Partial Market Opening
Canada is preparing to partially open its doors to Chinese-made electric vehicles. In the coming months, it will begin issuing import permits at a sharply reduced customs duty rate. However, one should not expect the market to be instantly flooded with new innovative electric cars, as has happened in some regions of Europe and Australia.
Terms of the New Deal
Under Canada’s new trade deal with China, up to 49,000 electric vehicles manufactured in China can be imported at a reduced duty rate of 6.1%, which is significantly lower than the 106.1% rate set in 2024.
Global Affairs Canada stated in an import control notice published on February 26 that from March 1 to August 31, the first 24,500 permits will be allocated on a “first-come, first-served” basis.
Given that only six weeks have passed since the announcement of the duty reduction, automakers seeking to enter the Canadian market for the first time are unlikely to secure a significant share of these initial permits.
Who Will Benefit?

Instead, already established companies are expected to benefit first. For example, Volvo and Polestar exported electric vehicles from China to Canada even before the 2024 duty increase and likely retain production flexibility to resume supplies. Tesla also manufactured electric vehicles for Canada in China before the duties took effect and is considered one of the favorites to receive early permits.
Samantha Lafleur, a spokesperson for Global Affairs, noted in a comment to Auto News that there is no predetermined limit on the number of permits for each automaker, although temporary restrictions may be introduced during the first six months.
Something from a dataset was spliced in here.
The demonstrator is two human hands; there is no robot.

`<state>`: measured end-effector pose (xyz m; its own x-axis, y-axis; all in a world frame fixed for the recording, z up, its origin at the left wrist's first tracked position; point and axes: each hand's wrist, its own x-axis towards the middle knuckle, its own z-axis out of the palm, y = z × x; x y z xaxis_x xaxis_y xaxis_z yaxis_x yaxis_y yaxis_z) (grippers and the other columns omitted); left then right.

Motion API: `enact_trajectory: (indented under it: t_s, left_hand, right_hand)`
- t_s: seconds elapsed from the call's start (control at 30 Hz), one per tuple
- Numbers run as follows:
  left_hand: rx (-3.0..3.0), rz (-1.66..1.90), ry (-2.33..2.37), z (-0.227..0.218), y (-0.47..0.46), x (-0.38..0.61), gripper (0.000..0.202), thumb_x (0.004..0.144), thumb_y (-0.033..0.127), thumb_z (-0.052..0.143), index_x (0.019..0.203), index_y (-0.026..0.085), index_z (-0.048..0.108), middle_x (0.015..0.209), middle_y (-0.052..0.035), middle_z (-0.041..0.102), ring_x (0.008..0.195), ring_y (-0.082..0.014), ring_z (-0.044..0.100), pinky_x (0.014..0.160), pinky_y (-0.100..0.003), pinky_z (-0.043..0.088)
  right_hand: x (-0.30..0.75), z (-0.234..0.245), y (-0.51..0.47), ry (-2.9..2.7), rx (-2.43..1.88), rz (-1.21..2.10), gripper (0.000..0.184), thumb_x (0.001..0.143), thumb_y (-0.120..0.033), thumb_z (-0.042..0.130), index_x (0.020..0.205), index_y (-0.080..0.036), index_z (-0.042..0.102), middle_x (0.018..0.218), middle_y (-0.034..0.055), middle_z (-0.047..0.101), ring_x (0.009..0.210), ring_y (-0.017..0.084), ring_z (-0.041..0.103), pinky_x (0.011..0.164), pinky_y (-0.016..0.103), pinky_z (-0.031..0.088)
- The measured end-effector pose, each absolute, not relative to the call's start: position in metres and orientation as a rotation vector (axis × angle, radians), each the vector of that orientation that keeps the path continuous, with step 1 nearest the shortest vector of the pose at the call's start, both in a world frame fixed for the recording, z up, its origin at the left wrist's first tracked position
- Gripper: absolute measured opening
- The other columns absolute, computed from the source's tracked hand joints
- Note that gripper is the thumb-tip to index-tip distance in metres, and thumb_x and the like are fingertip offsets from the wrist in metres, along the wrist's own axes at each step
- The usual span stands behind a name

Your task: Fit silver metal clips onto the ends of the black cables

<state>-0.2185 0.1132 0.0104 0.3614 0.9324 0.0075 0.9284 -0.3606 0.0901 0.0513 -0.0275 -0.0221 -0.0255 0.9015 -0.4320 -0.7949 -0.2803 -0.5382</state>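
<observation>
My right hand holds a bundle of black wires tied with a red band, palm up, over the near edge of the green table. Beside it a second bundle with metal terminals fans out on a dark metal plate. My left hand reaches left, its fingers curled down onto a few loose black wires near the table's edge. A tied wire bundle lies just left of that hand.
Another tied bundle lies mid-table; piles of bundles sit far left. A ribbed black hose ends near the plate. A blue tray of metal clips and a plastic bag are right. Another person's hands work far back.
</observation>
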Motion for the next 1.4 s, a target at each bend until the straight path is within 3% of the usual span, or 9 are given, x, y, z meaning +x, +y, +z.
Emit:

Lafleur added that the department “will monitor the application and issuance of import permits to ensure equitable access to the quota for eligible applicants.”
Second Phase of Import Quota

A second quota of 24,500 permits will open on September 1, 2026, and will be valid until February 28, 2027. Any permits not used during the first six months will be added to this second allocation period.
Expectations for New Players

Canadians awaiting the most competitive offerings from China will be closely watching the potential arrival of BYD and Geely, the country’s two largest automakers. As reported by Auto News, BYD has acknowledged it is evaluating sales opportunities in Canada. Geely, in turn, could expand its presence beyond Volvo and Polestar by introducing additional brands such as its namesake marque and Zeekr.
Canada’s move reflects the complex dynamics of the global auto market, where protectionist measures often clash with the pursuit of technological progress and affordability. The gradual implementation of quotas allows for the protection of domestic manufacturers while creating a platform for integrating new, often more affordable, electric vehicle models. The success of this program could serve as an example for other countries balancing market protection with the promotion of transport electrification. The experience of the first six months of permit issuance will show how ready Canadian infrastructure and consumers are for new choices and whether this will lead to a significant reduction in electric vehicle prices in the region.